Une clé privée perdue ne devrait pas nécessairement trancher la propriété juridique

La crypto nous pousse à considérer le contrôle par clé privée comme dernier mot : perdre la clé, perdre l’actif ; compromettre la clé, et la propriété peut devenir pratiquement irréversible.

Cette hypothèse devient inconfortable lorsque l’actif est un titre réglementé.

La documentation actuelle du Mainnet de Dusk cite, parmi ses capacités de gouvernance, les transferts forcés et les registres d’actionnaires. Ses recommandations pour les actifs réglementés traitent aussi le recouvrement et la remédiation en cas de clé perdue, la réponse aux fraudes, ainsi que les actions légalement requises comme des exigences récurrentes.

Ce mélange modifie le modèle mental. La clé du détenteur peut rester l’autorité normale pour les transferts, sans être la seule autorité que l’actif reconnaît.

Si le contrôle cryptographique et la propriété juridiquement reconnue divergent, une correction encadrée ne nécessite pas de réécrire l’historique. Les anciennes transactions peuvent rester dans le registre, tandis qu’une nouvelle transition d’état autorisée change la personne qui contrôle le titre.

Ainsi, l’immutabilité et l’irréversibilité ne sont pas la même propriété.
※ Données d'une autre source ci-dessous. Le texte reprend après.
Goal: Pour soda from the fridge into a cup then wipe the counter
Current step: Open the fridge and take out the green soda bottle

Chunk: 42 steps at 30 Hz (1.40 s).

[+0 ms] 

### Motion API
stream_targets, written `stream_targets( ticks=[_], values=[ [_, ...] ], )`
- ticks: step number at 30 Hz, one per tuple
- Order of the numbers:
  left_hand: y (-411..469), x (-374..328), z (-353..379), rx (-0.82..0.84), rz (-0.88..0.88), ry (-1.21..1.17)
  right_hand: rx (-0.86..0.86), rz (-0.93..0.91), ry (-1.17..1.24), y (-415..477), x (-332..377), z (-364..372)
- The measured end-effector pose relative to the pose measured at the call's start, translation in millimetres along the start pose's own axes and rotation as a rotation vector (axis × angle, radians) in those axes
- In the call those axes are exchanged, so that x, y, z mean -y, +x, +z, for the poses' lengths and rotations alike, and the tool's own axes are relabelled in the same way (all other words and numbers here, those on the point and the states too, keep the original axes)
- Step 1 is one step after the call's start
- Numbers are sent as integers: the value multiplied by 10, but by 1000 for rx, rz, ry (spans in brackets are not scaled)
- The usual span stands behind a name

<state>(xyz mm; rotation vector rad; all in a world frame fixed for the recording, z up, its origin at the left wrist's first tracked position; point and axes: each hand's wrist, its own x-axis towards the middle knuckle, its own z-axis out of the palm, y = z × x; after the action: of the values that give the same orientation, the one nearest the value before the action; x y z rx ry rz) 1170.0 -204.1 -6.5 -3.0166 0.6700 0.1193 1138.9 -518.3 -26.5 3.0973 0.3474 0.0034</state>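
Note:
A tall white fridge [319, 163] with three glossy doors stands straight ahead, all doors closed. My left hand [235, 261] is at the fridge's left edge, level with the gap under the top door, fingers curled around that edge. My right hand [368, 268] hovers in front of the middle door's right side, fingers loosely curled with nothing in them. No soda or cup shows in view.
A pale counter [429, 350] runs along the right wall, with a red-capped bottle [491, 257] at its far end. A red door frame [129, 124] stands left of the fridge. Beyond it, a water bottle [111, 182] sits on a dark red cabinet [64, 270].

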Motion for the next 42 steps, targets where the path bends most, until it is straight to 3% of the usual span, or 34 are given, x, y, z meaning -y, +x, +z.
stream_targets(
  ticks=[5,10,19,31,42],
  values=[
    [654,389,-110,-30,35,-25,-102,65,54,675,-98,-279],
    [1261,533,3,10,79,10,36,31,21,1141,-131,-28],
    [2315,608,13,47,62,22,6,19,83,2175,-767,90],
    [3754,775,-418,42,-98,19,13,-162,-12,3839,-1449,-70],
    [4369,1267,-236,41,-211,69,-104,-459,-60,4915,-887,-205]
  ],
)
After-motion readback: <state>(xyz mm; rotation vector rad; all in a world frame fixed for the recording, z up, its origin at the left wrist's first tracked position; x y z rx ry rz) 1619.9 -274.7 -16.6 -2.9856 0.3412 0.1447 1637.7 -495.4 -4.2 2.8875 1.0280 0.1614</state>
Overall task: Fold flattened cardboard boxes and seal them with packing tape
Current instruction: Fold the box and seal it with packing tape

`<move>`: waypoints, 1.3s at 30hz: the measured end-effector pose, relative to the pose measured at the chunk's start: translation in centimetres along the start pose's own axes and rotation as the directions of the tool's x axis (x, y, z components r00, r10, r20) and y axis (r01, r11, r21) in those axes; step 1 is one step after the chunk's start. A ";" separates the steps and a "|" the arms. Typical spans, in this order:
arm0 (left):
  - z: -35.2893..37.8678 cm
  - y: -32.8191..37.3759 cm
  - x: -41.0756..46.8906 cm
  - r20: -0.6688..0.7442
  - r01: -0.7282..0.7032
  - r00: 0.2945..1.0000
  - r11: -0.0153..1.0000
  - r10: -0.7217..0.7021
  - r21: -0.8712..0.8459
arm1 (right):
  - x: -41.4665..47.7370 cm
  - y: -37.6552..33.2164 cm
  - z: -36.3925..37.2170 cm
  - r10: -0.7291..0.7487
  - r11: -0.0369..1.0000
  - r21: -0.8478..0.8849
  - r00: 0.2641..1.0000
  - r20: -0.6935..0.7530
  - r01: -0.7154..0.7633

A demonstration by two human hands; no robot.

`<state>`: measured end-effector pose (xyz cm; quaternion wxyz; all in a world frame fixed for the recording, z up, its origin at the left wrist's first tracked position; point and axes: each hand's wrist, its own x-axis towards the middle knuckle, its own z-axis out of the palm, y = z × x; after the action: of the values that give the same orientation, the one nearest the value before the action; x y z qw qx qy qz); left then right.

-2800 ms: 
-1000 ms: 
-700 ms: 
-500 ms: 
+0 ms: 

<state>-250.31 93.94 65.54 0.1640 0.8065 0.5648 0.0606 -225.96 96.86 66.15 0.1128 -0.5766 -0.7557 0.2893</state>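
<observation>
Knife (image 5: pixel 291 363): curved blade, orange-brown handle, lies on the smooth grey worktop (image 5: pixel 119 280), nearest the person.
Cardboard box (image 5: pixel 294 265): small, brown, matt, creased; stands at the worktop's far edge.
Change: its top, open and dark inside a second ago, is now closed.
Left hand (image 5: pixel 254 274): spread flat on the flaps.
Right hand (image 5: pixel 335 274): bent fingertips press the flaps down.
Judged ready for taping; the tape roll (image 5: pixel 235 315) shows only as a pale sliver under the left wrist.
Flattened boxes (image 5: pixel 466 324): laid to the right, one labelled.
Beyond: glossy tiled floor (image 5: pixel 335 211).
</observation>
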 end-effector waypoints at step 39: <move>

Pour les actifs réglementés, la question de conception la plus forte n’est pas de savoir si la propriété peut un jour être corrigée, mais qui peut autoriser cette exception, selon quelles règles, et si la correction demeure auditables.

Le modèle de Dusk compte parce qu’il traite le recouvrement comme faisant partie de l’infrastructure de la propriété, et non comme un échec de la finalité de la blockchain.